The Court held that Russian authorities failed to take effective measures to prevent and respond to the hate-motivated attacks, which caused physical injury to the complainants. Also, the Court held that Russian authorities failed to take the proper course of action to address the applicants’ complaints in Russian courts and to Russian authorities. Importantly, the Court noted that this appeared to be common, albeit unfortunate, practice for addressing hate crimes against members of the LGBTQ+ community in Russia.
The applicants were a group of eleven Russian nationals, all members of the LGBTQ+ community. Between May 2012 and June 2013, seven of the applicants were attacked by counterdemonstrators while taking part in a specifically authorized LGBTQ+ demonstration in St. Petersburg. The police did not intervene. As a result, many of the applicants suffered serious injuries, including chemical burns, damage to their eyes, and physical assaults with weapons, as well as harassment and verbal abuse. Russian authorities largely dismissed complaints about the incidents without the attackers being identified. Further, Russian authorities, without conducting a determinative investigation, denied that homophobia motivated the violence.

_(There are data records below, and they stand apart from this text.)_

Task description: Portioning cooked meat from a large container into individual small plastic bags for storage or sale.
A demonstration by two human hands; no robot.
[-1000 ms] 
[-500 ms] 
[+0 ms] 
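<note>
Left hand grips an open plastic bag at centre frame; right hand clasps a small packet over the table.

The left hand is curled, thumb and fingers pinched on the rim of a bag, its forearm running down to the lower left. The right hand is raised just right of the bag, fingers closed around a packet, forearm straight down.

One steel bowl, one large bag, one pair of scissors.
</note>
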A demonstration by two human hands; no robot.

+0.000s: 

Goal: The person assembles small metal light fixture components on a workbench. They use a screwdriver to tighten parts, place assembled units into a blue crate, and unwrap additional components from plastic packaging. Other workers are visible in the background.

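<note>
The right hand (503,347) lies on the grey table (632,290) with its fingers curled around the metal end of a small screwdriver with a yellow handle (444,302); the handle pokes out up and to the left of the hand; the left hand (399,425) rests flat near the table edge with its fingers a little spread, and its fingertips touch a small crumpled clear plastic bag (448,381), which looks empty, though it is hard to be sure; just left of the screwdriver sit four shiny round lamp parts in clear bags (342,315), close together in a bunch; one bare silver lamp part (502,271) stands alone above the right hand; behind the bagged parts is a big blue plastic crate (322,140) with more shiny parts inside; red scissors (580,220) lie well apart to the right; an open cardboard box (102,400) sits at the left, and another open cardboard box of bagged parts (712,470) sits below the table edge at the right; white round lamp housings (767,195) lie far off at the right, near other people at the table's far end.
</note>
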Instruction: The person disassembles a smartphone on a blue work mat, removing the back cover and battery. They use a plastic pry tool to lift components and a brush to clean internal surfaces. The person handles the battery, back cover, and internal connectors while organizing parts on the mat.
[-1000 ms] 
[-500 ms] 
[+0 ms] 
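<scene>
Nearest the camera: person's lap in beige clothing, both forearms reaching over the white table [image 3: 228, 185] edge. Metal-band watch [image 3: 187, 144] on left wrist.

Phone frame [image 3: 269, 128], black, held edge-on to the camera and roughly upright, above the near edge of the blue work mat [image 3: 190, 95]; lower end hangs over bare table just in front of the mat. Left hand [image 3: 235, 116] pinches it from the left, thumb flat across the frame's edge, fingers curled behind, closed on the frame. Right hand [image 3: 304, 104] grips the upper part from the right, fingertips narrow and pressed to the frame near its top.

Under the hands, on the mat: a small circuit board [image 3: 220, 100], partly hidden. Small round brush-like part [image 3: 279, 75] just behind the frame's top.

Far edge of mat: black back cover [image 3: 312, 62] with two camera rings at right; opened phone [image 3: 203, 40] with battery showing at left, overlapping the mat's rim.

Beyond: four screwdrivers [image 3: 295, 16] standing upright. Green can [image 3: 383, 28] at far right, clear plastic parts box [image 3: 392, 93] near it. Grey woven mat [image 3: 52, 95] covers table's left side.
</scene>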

Ultimately, the Court determined unanimously that Russian authorities violated the European Convention on Human Rights on numerous different accounts. Such violations include: a violation of Article 3 (prohibition of inhuman or degrading treatment, read in the light of Article 14 (prohibition of discrimination); a violation of Article 3 (effective investigation) read in the light of Article 14; a violation of Article 11 (freedom of assembly and association) taken alone and read in the light of Article 14; a violation of Article 5 §1 (right to liberty and security); and a violation of Article 11.